◆ Exercise aim
In the data below, locate each line with the word "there" and list it.

◆ Records to use
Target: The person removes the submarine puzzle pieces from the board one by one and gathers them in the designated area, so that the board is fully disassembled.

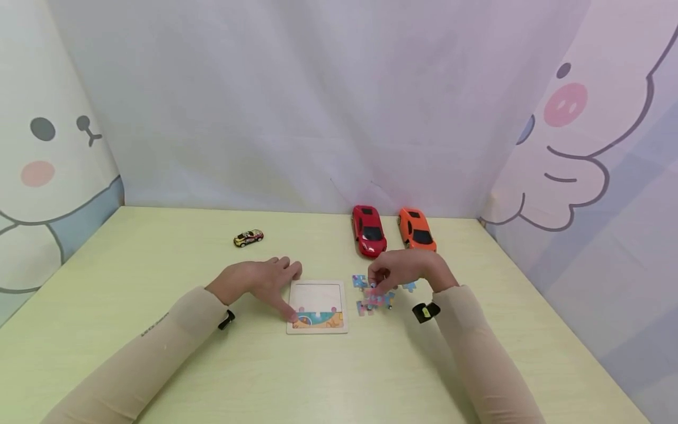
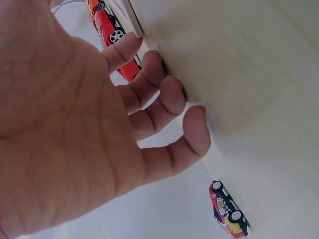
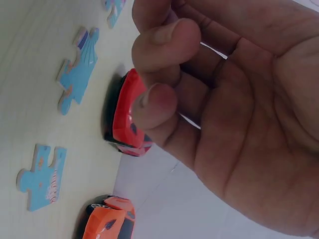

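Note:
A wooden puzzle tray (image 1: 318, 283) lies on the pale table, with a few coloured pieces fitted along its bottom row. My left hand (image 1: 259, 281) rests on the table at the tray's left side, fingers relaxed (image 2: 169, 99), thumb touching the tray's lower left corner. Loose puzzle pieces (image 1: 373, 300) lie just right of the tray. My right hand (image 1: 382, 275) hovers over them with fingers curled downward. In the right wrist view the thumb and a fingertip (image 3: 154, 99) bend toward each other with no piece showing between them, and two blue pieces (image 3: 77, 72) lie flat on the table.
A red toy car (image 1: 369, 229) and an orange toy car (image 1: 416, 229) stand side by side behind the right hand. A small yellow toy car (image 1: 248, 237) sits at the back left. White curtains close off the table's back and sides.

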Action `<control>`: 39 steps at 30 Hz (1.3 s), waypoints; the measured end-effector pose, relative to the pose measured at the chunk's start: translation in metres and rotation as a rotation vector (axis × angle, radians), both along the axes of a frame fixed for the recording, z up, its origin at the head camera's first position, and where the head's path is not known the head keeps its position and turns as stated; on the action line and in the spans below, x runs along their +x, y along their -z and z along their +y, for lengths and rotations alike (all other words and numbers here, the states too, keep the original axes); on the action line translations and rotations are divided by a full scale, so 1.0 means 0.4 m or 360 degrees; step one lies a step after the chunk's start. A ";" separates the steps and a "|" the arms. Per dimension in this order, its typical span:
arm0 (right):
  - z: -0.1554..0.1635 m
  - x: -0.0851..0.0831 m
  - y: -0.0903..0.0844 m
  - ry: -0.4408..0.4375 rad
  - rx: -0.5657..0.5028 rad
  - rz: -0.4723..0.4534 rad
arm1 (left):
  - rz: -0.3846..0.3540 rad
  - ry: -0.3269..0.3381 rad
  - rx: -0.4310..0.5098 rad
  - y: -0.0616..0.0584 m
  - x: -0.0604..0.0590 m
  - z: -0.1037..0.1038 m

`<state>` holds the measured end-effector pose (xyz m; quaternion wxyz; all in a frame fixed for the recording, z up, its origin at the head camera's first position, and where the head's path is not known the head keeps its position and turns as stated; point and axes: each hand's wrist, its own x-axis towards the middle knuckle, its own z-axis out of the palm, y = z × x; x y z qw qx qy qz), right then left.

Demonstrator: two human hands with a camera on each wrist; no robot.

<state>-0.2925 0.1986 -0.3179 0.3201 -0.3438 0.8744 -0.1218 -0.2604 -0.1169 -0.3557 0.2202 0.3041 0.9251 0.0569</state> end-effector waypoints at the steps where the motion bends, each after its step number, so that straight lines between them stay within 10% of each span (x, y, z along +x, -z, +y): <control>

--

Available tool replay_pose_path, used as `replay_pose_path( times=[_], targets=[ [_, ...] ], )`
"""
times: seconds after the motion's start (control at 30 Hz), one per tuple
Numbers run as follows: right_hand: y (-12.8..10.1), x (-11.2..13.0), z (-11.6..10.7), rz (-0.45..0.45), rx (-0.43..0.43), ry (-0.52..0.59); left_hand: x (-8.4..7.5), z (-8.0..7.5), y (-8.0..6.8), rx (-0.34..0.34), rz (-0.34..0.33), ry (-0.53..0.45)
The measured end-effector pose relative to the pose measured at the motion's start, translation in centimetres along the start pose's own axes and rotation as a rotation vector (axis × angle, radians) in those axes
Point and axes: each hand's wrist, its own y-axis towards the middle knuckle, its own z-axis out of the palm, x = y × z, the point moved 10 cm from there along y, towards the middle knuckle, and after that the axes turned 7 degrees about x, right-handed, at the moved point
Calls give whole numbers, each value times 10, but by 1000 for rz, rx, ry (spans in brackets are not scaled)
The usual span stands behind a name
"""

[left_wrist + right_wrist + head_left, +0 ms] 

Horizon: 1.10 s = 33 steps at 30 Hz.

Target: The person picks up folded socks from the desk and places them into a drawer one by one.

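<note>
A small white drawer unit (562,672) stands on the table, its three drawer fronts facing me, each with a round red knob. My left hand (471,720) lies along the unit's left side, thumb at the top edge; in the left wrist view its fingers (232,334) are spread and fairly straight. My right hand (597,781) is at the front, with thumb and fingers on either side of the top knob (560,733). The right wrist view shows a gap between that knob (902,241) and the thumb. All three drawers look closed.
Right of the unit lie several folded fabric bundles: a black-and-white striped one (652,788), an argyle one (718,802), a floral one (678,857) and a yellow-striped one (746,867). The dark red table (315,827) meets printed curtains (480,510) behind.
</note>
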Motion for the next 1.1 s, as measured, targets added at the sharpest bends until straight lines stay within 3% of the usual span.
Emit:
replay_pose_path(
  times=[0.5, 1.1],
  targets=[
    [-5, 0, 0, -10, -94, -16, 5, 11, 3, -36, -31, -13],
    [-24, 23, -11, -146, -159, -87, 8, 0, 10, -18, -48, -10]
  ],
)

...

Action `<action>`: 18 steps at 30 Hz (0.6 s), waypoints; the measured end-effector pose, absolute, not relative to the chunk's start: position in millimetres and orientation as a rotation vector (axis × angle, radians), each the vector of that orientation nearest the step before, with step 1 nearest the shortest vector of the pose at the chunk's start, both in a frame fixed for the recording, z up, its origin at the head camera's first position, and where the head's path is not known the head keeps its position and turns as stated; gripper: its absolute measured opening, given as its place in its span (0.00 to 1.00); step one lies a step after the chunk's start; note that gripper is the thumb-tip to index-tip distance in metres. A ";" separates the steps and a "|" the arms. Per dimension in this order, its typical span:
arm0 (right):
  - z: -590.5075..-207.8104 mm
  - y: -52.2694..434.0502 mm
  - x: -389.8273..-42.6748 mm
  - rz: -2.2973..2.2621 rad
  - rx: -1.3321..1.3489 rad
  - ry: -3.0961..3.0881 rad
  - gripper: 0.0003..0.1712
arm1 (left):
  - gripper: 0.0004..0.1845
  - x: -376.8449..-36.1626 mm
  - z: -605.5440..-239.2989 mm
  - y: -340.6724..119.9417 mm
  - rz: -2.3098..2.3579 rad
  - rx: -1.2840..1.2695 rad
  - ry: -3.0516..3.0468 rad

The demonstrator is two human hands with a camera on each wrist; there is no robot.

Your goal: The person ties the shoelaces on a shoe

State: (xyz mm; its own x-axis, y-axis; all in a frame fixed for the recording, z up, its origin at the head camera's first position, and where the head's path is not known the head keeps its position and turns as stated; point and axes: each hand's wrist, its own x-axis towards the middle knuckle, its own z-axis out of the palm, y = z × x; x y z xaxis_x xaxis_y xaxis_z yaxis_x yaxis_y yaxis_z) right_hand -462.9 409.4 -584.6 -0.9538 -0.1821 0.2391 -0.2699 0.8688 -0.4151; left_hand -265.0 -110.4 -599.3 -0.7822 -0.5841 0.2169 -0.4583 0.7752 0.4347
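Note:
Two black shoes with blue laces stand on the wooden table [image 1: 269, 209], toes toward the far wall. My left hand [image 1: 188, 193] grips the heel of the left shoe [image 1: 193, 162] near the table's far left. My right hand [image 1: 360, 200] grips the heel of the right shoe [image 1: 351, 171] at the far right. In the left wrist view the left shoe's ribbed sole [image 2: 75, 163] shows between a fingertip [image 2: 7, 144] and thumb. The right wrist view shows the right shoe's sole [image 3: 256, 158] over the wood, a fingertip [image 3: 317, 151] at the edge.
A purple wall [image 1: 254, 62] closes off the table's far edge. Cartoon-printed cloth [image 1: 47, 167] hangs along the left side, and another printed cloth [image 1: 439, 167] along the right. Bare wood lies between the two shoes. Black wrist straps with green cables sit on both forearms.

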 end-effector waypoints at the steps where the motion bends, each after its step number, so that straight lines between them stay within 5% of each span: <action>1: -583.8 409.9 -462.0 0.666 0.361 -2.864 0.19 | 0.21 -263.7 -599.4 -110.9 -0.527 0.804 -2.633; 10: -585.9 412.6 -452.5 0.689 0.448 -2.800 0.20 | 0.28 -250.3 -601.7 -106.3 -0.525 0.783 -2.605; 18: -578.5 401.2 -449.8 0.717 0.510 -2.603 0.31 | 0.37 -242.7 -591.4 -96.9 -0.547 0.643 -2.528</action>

◆ Written response
Point and axes: each hand's wrist, its own y-axis towards the middle knuckle, its own z-axis out of the palm, x = y × z, the point moved 10 cm from there along y, towards the middle knuckle, and after that the axes turned 7 degrees about x, right-handed, at the moved point
The demonstrator is two human hands with a camera on each wrist; there is no robot.

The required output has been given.